In the records below, which lines include "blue"? Copy them.

Data excerpts:
= Beginning of Section =
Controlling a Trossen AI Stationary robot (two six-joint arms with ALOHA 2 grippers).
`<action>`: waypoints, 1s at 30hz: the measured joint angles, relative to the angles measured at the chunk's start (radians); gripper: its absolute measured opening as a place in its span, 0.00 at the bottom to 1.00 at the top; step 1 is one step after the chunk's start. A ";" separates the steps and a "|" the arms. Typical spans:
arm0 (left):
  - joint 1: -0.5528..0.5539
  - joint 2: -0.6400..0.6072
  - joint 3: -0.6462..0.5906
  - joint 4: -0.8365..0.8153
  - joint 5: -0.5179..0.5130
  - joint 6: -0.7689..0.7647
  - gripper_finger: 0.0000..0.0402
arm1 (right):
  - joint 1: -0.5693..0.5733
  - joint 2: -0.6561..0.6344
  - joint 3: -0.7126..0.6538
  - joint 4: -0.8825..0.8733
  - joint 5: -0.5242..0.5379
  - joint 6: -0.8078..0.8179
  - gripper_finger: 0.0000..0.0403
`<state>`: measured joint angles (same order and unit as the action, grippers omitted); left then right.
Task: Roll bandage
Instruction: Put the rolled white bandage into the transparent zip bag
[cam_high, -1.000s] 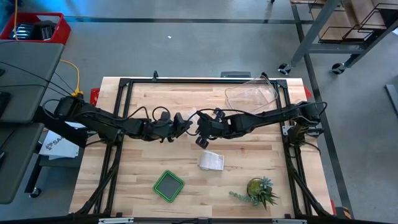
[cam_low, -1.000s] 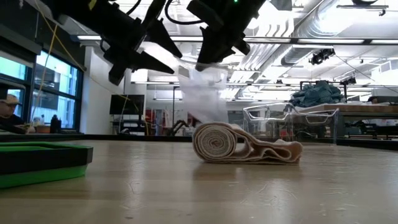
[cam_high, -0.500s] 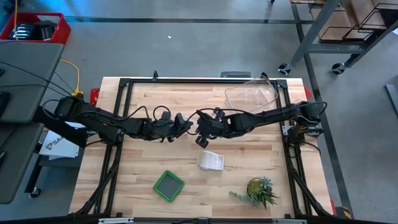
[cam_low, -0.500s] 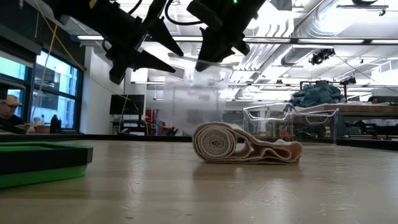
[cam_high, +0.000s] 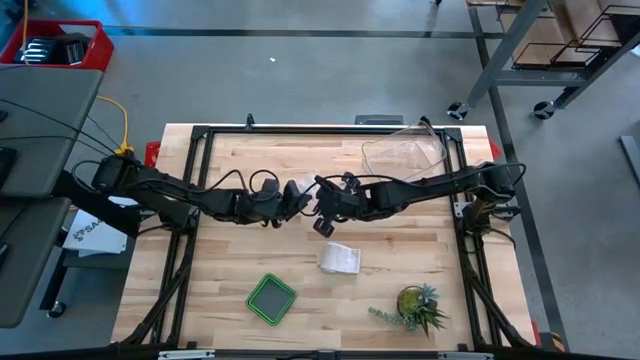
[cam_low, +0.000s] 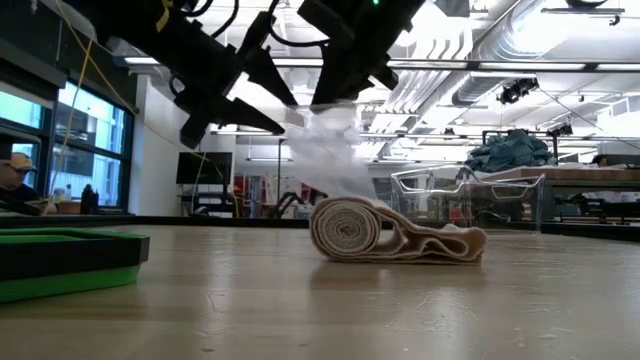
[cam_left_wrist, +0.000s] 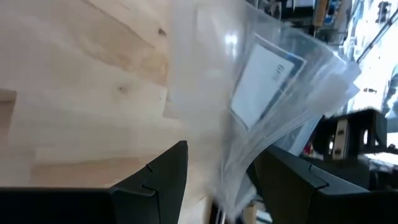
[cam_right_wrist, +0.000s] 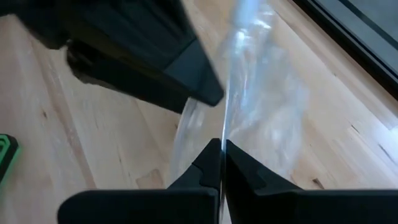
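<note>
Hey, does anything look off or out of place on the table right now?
Yes. The bandage lies only partly rolled on the table, its loose tail bunched in folds beside the coil. Above it, the right gripper pinches a clear plastic bag, which hangs between the open fingers of the left gripper.

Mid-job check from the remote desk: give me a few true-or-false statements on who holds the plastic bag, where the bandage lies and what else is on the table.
1. The right gripper is shut on the clear plastic bag. True.
2. The left gripper is clamped shut on the bag. False: its jaws stand open, with the bag hanging between them.
3. The bandage lies on the table, partly rolled, with a loose tail beside the roll. True.
4. The bandage is inside the clear plastic tub. False: it lies on the bare wood, apart from the tub.
5. The green tray sits on the table near the front edge. True.
6. The bag rests on the table. False: it hangs in the air above the table.
</note>
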<state>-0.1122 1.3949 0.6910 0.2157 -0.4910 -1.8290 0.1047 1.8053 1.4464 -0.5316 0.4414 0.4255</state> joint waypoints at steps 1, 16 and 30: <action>0.003 0.000 0.000 0.000 -0.007 0.000 0.44 | 0.000 0.000 0.000 0.006 -0.003 0.000 0.00; 0.040 0.010 0.001 -0.010 0.045 0.142 0.12 | 0.000 0.000 0.000 0.017 -0.004 0.037 0.00; 0.013 -0.072 0.003 -0.269 0.288 0.317 0.00 | 0.001 -0.013 0.000 -0.121 0.003 0.369 0.00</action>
<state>-0.0990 1.3225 0.6937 -0.0528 -0.2026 -1.5115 0.1059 1.7924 1.4464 -0.6524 0.4440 0.7949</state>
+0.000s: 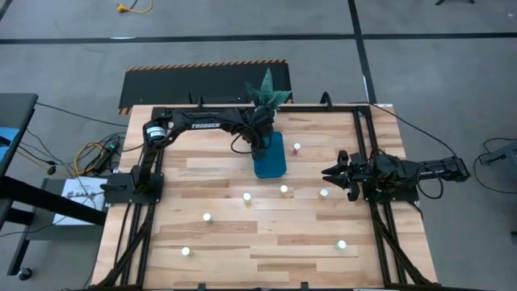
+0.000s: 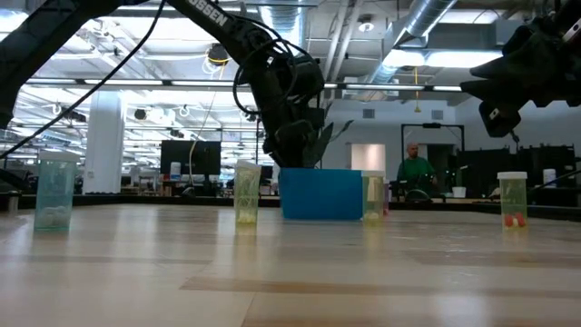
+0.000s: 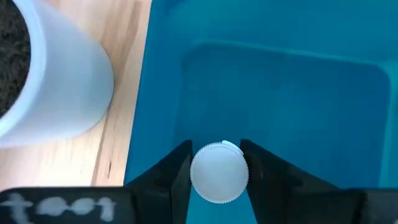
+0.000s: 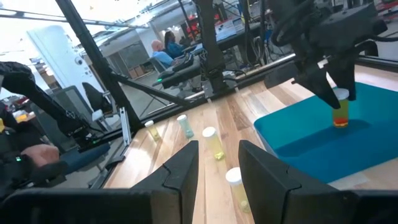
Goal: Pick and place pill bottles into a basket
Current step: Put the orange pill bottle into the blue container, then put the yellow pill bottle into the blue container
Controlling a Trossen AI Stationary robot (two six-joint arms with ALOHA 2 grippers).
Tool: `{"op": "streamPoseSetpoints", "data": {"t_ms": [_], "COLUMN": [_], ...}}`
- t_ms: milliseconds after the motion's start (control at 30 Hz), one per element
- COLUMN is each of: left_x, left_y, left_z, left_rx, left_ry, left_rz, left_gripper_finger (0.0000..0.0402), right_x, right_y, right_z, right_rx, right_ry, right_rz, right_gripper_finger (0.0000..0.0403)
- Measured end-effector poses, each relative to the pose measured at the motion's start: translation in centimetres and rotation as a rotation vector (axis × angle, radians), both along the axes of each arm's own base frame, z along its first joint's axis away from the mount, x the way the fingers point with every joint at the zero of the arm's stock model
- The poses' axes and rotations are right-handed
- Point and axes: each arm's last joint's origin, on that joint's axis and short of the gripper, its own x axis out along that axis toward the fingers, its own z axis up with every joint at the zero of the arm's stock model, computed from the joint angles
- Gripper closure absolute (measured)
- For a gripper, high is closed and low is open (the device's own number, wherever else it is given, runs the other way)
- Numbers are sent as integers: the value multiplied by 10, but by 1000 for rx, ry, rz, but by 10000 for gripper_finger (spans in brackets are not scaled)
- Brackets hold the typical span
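Note:
The teal basket (image 1: 271,157) stands at the table's far middle, next to the white plant pot (image 3: 56,81). My left gripper (image 1: 260,142) is over the basket's far end, shut on a white-capped pill bottle (image 3: 219,172) with an orange-bottomed body (image 4: 340,113). My right gripper (image 1: 333,172) is open and empty, in the air right of the basket; its fingers (image 4: 186,168) point toward the basket. Several other white-capped bottles stand upright on the wood, such as one right of the basket (image 1: 297,148) and one nearer (image 1: 283,189). My left gripper pinches the bottle's round white cap (image 3: 205,186) between its two fingers, one on each side. The fingers come from above, pointing down. The bottle hangs upright below them inside the basket's opening (image 4: 340,118); whether its bottom touches the basket floor I cannot tell.
The green spiky plant (image 1: 266,91) rises just beyond the basket, close to my left arm. Loose bottles are spread over the table's near half (image 1: 207,217) (image 1: 342,244) (image 1: 186,251). People show in the room beyond the table (image 2: 415,169).

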Motion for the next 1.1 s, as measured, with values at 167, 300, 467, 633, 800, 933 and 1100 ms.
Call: {"op": "streamPoseSetpoints", "data": {"t_ms": [167, 300, 467, 633, 800, 933, 1100], "left_x": [-1, 0, -1, -1, -11, -31, -54], "left_y": [0, 0, 1, 0, -17, -40, -87], "left_z": [-1, -1, -1, 25, 86, 132, 159], "left_rx": [6, 12, 30, 19, 47, -18, -56], "left_ry": [7, 7, 15, 0, -107, -230, -198], "left_rz": [4, 7, 16, 6, -27, -51, -129], "left_gripper_finger": [271, 263, 249, 239, 239, 239, 239], "right_x": [0, 0, 0, 0, 0, 0, 0], "right_y": [0, 0, 0, 0, 0, 0, 0], "right_z": [0, 0, 0, 0, 0, 0, 0], "right_rx": [0, 0, 0, 0, 0, 0, 0], "right_ry": [0, 0, 0, 0, 0, 0, 0], "right_rz": [0, 0, 0, 0, 0, 0, 0], "right_gripper_finger": [294, 294, 294, 294, 294, 294, 294]}}
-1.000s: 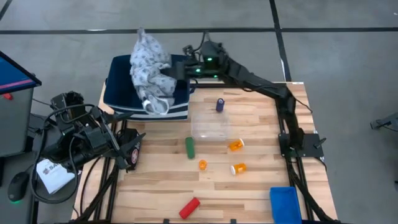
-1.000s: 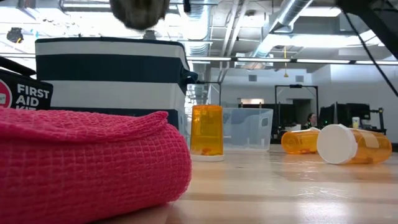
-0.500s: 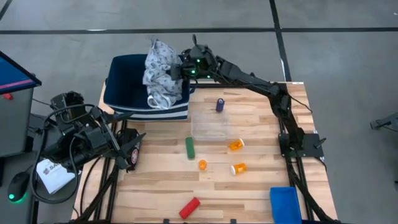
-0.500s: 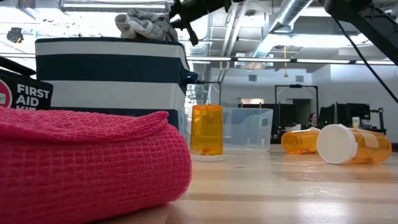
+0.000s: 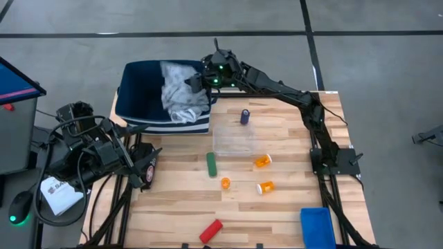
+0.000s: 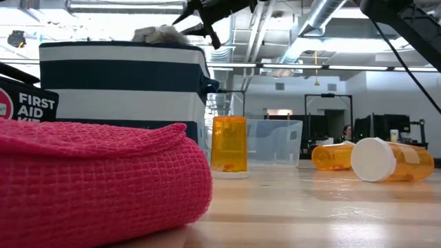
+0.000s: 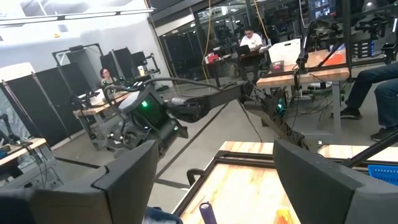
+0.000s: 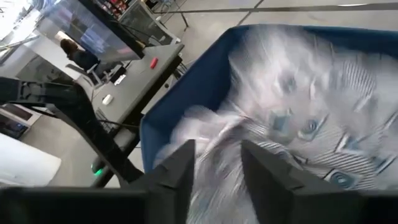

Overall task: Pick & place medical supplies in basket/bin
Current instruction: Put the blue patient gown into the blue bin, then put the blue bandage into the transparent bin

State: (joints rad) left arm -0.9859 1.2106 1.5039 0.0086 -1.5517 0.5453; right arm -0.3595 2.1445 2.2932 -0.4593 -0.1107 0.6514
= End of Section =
| Result of this task |
Current step: Put the orange pill bottle into the blue container, then put the yellow pill bottle into the blue container
Current instruction: Put the blue patient gown into the blue bin, then put the blue bandage into the transparent bin

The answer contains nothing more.